> TO DO
Repeat exactly the lines from the first line of the records through the line containing "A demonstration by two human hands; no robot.", and nothing more.

> RECORDED DATA
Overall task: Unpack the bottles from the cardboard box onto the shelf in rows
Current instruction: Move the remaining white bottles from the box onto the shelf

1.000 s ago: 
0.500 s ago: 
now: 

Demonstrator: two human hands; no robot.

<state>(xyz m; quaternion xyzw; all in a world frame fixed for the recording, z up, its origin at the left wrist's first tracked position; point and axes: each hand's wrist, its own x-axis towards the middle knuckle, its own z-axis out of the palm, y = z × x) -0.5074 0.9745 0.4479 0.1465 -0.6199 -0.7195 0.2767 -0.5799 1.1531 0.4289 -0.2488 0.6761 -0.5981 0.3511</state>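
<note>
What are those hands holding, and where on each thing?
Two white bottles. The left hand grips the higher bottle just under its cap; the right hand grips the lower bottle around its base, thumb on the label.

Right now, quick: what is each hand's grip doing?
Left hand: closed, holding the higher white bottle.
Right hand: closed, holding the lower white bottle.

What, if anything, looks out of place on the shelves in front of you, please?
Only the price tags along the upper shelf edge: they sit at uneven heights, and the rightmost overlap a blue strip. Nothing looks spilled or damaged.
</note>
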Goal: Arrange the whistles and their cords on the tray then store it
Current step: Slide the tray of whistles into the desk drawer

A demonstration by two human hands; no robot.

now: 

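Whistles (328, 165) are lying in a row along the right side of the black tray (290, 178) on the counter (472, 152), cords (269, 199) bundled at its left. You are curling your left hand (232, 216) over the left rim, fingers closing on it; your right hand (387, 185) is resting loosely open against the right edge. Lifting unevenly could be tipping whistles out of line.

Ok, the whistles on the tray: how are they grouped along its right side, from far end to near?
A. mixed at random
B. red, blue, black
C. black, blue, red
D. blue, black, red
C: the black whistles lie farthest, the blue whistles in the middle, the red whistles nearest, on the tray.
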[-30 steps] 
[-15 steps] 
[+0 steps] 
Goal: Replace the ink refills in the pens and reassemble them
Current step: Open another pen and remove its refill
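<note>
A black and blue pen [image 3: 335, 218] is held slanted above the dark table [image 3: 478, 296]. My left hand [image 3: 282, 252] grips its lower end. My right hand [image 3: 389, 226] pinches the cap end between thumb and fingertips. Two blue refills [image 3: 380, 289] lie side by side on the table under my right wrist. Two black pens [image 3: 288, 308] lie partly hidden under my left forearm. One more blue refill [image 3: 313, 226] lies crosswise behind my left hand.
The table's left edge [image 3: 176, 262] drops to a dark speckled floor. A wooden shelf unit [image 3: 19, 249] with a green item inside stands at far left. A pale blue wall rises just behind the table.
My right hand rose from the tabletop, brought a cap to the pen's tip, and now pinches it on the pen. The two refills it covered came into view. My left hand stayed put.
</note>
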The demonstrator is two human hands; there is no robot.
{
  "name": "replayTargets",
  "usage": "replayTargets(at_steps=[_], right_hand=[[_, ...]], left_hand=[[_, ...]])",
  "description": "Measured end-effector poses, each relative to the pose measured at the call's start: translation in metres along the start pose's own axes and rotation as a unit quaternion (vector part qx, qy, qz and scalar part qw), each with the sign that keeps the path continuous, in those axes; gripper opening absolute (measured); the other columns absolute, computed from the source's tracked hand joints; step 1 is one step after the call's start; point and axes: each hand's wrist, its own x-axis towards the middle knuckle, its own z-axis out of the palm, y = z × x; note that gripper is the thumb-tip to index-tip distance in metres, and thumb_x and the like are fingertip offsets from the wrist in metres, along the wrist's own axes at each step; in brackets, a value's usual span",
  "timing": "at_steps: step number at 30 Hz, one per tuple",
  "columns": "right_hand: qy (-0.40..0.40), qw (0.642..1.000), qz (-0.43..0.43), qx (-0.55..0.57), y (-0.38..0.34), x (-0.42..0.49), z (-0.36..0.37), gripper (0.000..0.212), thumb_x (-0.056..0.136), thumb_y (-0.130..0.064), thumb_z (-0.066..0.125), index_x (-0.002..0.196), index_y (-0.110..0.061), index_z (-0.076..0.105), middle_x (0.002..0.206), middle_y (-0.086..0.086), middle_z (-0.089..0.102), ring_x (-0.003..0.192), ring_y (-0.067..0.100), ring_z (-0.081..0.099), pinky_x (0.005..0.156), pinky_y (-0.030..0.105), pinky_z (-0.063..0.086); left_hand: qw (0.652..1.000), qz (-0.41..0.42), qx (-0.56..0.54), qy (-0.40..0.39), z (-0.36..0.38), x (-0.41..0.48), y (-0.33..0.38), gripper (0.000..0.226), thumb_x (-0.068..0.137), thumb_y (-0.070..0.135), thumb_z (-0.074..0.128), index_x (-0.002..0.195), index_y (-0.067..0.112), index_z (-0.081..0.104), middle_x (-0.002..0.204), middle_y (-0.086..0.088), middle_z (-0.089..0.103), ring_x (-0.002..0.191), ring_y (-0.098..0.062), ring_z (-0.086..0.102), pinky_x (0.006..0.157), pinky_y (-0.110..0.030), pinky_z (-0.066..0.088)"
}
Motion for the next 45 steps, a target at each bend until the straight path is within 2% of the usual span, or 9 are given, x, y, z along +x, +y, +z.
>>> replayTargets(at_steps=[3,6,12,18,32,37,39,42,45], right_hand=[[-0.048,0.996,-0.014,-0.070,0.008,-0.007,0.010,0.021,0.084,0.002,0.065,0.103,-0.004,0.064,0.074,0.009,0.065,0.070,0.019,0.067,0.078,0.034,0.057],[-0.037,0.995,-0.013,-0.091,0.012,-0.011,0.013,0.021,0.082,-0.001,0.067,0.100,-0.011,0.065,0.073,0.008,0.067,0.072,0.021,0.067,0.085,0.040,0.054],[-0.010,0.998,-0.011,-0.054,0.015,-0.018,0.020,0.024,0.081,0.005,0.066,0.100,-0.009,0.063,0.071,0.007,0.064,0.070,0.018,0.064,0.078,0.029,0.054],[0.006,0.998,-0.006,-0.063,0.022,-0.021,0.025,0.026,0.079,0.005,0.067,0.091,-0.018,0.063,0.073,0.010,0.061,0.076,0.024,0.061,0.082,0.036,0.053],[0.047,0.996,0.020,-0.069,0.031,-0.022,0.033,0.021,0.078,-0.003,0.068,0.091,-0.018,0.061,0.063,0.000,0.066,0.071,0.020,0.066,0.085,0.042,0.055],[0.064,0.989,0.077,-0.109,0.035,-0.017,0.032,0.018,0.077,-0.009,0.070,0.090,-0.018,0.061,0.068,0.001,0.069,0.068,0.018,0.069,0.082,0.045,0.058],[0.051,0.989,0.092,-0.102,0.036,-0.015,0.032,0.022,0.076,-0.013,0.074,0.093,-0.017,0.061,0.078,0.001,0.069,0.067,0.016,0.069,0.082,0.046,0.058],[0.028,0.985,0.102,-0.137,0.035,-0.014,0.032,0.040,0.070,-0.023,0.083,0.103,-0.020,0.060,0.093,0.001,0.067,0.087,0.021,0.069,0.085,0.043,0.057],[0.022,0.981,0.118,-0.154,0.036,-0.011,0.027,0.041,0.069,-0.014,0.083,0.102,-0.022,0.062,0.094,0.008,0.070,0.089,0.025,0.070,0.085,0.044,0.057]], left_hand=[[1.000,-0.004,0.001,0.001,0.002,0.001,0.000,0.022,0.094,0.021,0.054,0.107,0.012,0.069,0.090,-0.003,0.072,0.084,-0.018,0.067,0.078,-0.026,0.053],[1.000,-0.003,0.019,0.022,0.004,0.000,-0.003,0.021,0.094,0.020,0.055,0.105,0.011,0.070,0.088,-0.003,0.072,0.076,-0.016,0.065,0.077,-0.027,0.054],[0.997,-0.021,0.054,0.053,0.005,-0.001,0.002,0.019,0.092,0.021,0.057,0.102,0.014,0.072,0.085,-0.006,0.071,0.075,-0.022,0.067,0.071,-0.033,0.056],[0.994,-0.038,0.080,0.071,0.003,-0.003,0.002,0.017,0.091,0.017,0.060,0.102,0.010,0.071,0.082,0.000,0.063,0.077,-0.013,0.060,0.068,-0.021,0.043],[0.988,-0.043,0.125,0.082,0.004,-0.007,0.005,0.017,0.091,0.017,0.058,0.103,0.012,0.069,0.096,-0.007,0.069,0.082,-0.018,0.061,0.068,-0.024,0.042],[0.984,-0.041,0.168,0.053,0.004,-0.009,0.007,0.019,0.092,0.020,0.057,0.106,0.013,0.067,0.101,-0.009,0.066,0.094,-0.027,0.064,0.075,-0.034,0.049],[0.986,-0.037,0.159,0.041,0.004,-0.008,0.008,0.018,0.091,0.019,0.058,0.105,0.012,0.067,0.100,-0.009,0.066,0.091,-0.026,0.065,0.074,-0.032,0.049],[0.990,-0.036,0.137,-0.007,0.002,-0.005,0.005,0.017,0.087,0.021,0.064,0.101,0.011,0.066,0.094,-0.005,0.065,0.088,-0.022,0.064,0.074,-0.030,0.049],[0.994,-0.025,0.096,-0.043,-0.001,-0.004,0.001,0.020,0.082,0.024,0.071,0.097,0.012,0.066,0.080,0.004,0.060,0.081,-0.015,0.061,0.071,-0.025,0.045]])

> SOLVED EXERCISE
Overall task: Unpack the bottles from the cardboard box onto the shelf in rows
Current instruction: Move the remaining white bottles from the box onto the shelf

1.000 s ago: 
0.500 s ago: 
now: 

Demonstrator: two human hands; no robot.

<state>(xyz m; quaternion xyzw; all in a world frame fixed for the recording, z up, its origin at the left wrist's first tracked position; point and axes: each hand's wrist, its own x-axis towards the middle knuckle, its own z-axis out of the palm, y = z × x) -0.5074 0.9745 0.4479 0.1465 -0.6199 -0.7195 0.2767 -0.5799 1.1531 0.4289 -0.2488 0.6761 -0.5981 0.3511</state>
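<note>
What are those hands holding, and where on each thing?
Two white bottles. The left hand grips the higher bottle just under its cap; the right hand grips the lower bottle around its base, thumb on the label.

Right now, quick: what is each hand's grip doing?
Left hand: closed, holding the higher white bottle.
Right hand: closed, holding the lower white bottle.

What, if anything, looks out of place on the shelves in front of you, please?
Only the price tags along the upper shelf edge: they sit at uneven heights, and the rightmost overlap a blue strip. Nothing looks spilled or damaged.
</note>
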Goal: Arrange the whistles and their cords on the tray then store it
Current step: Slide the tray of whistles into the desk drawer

A demonstration by two human hands; no robot.

This output has come to an end.